>>>>>

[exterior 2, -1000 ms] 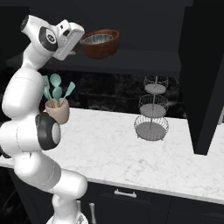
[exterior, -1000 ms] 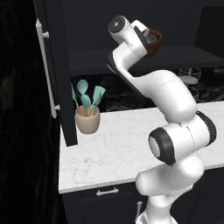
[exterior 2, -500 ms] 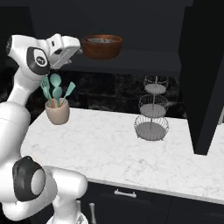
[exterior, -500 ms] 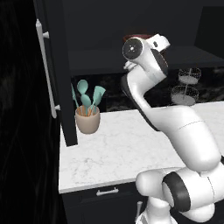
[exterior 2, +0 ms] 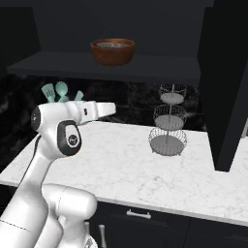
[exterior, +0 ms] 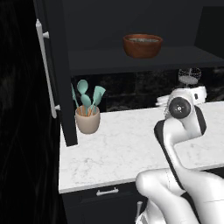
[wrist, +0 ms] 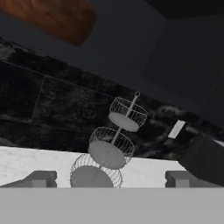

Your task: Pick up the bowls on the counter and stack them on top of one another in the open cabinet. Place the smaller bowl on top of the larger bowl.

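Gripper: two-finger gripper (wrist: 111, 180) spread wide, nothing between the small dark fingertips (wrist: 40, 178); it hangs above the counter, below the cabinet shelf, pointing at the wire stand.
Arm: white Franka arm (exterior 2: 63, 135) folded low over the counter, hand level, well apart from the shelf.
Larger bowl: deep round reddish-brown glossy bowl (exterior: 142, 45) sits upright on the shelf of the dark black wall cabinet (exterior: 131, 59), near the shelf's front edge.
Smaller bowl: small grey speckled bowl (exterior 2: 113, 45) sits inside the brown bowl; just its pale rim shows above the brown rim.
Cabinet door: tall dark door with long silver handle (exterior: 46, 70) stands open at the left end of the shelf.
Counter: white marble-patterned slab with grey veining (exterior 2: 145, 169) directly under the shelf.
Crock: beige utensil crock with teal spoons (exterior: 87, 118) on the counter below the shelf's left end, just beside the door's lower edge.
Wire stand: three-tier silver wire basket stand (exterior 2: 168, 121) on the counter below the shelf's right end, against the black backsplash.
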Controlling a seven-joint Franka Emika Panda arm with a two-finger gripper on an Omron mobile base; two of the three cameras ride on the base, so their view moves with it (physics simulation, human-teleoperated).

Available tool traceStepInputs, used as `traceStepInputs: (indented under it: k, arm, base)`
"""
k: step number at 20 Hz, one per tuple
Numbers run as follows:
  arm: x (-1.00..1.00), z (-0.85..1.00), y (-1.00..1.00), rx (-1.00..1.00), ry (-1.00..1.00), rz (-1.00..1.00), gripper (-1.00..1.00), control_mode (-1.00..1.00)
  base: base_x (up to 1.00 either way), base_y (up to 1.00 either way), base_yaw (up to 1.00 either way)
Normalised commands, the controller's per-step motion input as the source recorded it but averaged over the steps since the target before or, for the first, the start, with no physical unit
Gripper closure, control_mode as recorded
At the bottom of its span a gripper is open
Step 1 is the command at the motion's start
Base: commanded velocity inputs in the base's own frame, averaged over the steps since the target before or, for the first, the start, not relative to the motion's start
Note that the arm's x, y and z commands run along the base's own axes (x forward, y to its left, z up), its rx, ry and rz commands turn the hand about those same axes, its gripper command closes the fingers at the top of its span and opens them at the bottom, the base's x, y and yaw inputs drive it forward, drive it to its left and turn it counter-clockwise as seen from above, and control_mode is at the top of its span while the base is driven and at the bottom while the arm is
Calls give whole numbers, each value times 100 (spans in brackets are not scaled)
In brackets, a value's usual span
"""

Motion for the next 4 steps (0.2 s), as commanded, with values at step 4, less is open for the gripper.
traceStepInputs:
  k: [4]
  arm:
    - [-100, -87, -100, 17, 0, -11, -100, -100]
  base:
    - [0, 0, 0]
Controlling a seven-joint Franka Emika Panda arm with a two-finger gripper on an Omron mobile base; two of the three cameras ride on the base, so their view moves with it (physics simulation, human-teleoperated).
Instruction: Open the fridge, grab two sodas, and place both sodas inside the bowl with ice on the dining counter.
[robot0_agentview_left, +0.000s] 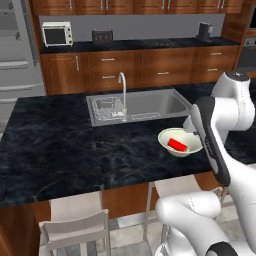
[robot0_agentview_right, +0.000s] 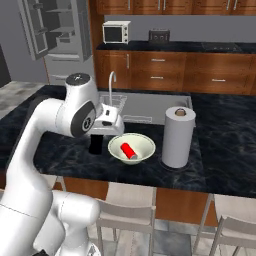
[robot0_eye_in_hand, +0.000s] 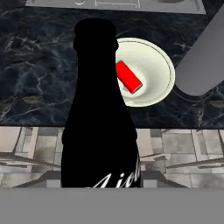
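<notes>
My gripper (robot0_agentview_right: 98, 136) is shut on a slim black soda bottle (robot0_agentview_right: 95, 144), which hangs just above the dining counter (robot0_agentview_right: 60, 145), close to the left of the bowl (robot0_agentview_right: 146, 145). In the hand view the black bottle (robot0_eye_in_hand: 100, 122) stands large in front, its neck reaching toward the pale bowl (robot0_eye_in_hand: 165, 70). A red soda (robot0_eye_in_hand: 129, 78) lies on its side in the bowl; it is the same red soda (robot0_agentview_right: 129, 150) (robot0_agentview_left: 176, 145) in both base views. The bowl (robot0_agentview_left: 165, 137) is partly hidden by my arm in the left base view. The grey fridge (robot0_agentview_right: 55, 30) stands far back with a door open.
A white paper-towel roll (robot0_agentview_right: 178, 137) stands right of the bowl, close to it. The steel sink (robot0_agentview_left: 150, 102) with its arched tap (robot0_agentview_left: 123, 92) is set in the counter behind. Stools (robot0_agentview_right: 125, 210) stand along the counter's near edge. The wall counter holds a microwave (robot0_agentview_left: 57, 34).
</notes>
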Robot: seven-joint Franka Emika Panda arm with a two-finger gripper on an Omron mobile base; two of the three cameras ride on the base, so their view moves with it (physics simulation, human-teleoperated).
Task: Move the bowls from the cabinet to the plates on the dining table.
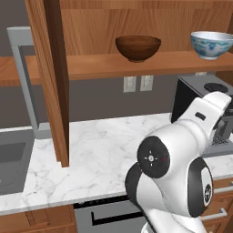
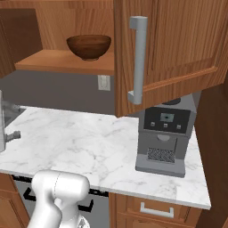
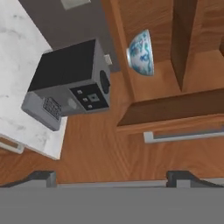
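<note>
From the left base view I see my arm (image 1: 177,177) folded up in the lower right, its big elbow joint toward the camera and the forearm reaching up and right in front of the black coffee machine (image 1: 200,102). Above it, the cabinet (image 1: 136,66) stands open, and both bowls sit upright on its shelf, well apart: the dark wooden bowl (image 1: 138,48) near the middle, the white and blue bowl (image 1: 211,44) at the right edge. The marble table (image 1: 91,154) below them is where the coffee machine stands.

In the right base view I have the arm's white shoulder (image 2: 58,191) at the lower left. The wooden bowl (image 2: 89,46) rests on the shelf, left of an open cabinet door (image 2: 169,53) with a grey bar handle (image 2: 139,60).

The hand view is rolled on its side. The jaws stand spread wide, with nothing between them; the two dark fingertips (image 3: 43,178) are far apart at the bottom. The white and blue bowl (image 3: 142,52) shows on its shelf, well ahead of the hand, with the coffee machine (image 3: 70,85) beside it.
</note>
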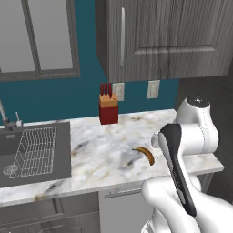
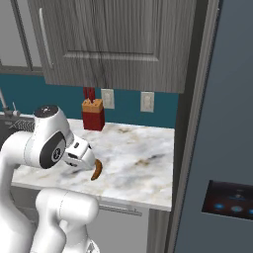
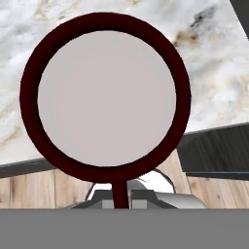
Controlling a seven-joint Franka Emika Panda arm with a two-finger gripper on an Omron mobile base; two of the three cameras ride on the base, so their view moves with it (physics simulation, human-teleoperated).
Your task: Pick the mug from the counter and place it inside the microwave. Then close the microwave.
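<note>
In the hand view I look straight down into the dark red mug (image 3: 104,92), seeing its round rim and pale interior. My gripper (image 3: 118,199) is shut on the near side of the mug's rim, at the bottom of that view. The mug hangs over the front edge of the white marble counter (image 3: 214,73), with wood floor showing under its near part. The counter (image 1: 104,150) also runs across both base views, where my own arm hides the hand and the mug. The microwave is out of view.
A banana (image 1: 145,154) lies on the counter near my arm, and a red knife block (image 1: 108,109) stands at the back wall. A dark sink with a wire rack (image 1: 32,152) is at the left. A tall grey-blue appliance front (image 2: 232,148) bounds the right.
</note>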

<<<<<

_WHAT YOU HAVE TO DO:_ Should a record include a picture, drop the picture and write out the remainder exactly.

_ANSWER SPACE:_
[exterior 2, -1000 ms] 
[exterior, -1000 ms] 
[exterior 2, -500 ms] 
[exterior, -500 ms] 
[exterior 2, +0 ms] 
[exterior, +0 ms] 
[wrist, +0 ms] 

Your task: Pick up the bowls on the counter and stack them on top of one another in the open cabinet. Place the smaller bowl on top of the larger bowl.

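Gripper: two-finger gripper (wrist: 111, 180) spread wide, nothing between the small dark fingertips (wrist: 40, 178); it hangs above the counter, below the cabinet shelf, pointing at the wire stand.
Arm: white Franka arm (exterior 2: 63, 135) folded low over the counter, hand level, well apart from the shelf.
Larger bowl: deep round reddish-brown glossy bowl (exterior: 142, 45) sits upright on the shelf of the dark black wall cabinet (exterior: 131, 59), near the shelf's front edge.
Smaller bowl: small grey speckled bowl (exterior 2: 113, 45) sits inside the brown bowl; just its pale rim shows above the brown rim.
Cabinet door: tall dark door with long silver handle (exterior: 46, 70) stands open at the left end of the shelf.
Counter: white marble-patterned slab with grey veining (exterior 2: 145, 169) directly under the shelf.
Crock: beige utensil crock with teal spoons (exterior: 87, 118) on the counter below the shelf's left end, just beside the door's lower edge.
Wire stand: three-tier silver wire basket stand (exterior 2: 168, 121) on the counter below the shelf's right end, against the black backsplash.
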Controlling a seven-joint Franka Emika Panda arm with a two-finger gripper on an Omron mobile base; two of the three cameras ride on the base, so their view moves with it (physics simulation, human-teleoperated).

Available tool traceStepInputs, used as `traceStepInputs: (indented under it: k, arm, base)`
"""
k: step number at 20 Hz, one per tuple
Numbers run as follows:
  arm: x (-1.00..1.00), z (-0.85..1.00), y (-1.00..1.00), rx (-1.00..1.00), ry (-1.00..1.00), rz (-1.00..1.00), gripper (-1.00..1.00), control_mode (-1.00..1.00)
  base: base_x (up to 1.00 either way), base_y (up to 1.00 either way), base_yaw (up to 1.00 either way)
Normalised commands, the controller's per-step motion input as the source recorded it but averaged over the steps since the target before or, for the first, the start, with no physical unit
Gripper closure, control_mode as recorded
At the bottom of its span a gripper is open
Step 1 is the command at the motion's start
Base: commanded velocity inputs in the base's own frame, averaged over the steps since the target before or, for the first, the start, not relative to the motion's start
Note that the arm's x, y and z commands run along the base's own axes (x forward, y to its left, z up), its rx, ry and rz commands turn the hand about those same axes, its gripper command closes the fingers at the top of its span and opens them at the bottom, the base's x, y and yaw inputs drive it forward, drive it to its left and turn it counter-clockwise as seen from above, and control_mode is at the top of its span while the base is driven and at the bottom while the arm is
Calls give whole numbers, each value times 100 (spans in brackets are not scaled)
In brackets, a value's usual span
"""

Motion for the next 4 steps (0.2 s), as commanded, with values at step 4, less is open for the gripper.
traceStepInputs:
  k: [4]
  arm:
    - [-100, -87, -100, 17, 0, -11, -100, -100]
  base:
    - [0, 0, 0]
Controlling a seven-joint Franka Emika Panda arm with a two-finger gripper on an Omron mobile base; two of the three cameras ride on the base, so their view moves with it (physics simulation, human-teleoperated).
Instruction: Open the fridge, grab two sodas, and place both sodas inside the bowl with ice on the dining counter.
[robot0_agentview_left, +0.000s] 
[robot0_agentview_right, +0.000s] 
[robot0_eye_in_hand, +0.000s] 
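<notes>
My gripper (robot0_agentview_right: 98, 136) is shut on a slim black soda bottle (robot0_agentview_right: 95, 144), which hangs just above the dining counter (robot0_agentview_right: 60, 145), close to the left of the bowl (robot0_agentview_right: 146, 145). In the hand view the black bottle (robot0_eye_in_hand: 100, 122) stands large in front, its neck reaching toward the pale bowl (robot0_eye_in_hand: 165, 70). A red soda (robot0_eye_in_hand: 129, 78) lies on its side in the bowl; it is the same red soda (robot0_agentview_right: 129, 150) (robot0_agentview_left: 176, 145) in both base views. The bowl (robot0_agentview_left: 165, 137) is partly hidden by my arm in the left base view. The grey fridge (robot0_agentview_right: 55, 30) stands far back with a door open.
A white paper-towel roll (robot0_agentview_right: 178, 137) stands right of the bowl, close to it. The steel sink (robot0_agentview_left: 150, 102) with its arched tap (robot0_agentview_left: 123, 92) is set in the counter behind. Stools (robot0_agentview_right: 125, 210) stand along the counter's near edge. The wall counter holds a microwave (robot0_agentview_left: 57, 34).
</notes>
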Robot: seven-joint Franka Emika Panda arm with a two-finger gripper on an Omron mobile base; two of the three cameras ride on the base, so their view moves with it (physics simulation, human-teleoperated).
Task: Move the bowls from the cabinet to the plates on the dining table.
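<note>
From the left base view I see my arm (image 1: 177,177) folded up in the lower right, its big elbow joint toward the camera and the forearm reaching up and right in front of the black coffee machine (image 1: 200,102). Above it, the cabinet (image 1: 136,66) stands open, and both bowls sit upright on its shelf, well apart: the dark wooden bowl (image 1: 138,48) near the middle, the white and blue bowl (image 1: 211,44) at the right edge. The marble table (image 1: 91,154) below them is where the coffee machine stands.

In the right base view I have the arm's white shoulder (image 2: 58,191) at the lower left. The wooden bowl (image 2: 89,46) rests on the shelf, left of an open cabinet door (image 2: 169,53) with a grey bar handle (image 2: 139,60).

The hand view is rolled on its side. The jaws stand spread wide, with nothing between them; the two dark fingertips (image 3: 43,178) are far apart at the bottom. The white and blue bowl (image 3: 142,52) shows on its shelf, well ahead of the hand, with the coffee machine (image 3: 70,85) beside it.
</note>
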Controlling a seven-joint Franka Emika Panda arm with a two-finger gripper on an Omron mobile base; two of the three cameras ride on the base, so their view moves with it (physics simulation, human-teleoperated).
Your task: Pick the mug from the counter and place it inside the microwave. Then close the microwave.
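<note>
In the hand view I look straight down into the dark red mug (image 3: 104,92), seeing its round rim and pale interior. My gripper (image 3: 118,199) is shut on the near side of the mug's rim, at the bottom of that view. The mug hangs over the front edge of the white marble counter (image 3: 214,73), with wood floor showing under its near part. The counter (image 1: 104,150) also runs across both base views, where my own arm hides the hand and the mug. The microwave is out of view.
A banana (image 1: 145,154) lies on the counter near my arm, and a red knife block (image 1: 108,109) stands at the back wall. A dark sink with a wire rack (image 1: 32,152) is at the left. A tall grey-blue appliance front (image 2: 232,148) bounds the right.
</note>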

What appears above is the complete answer to the exercise.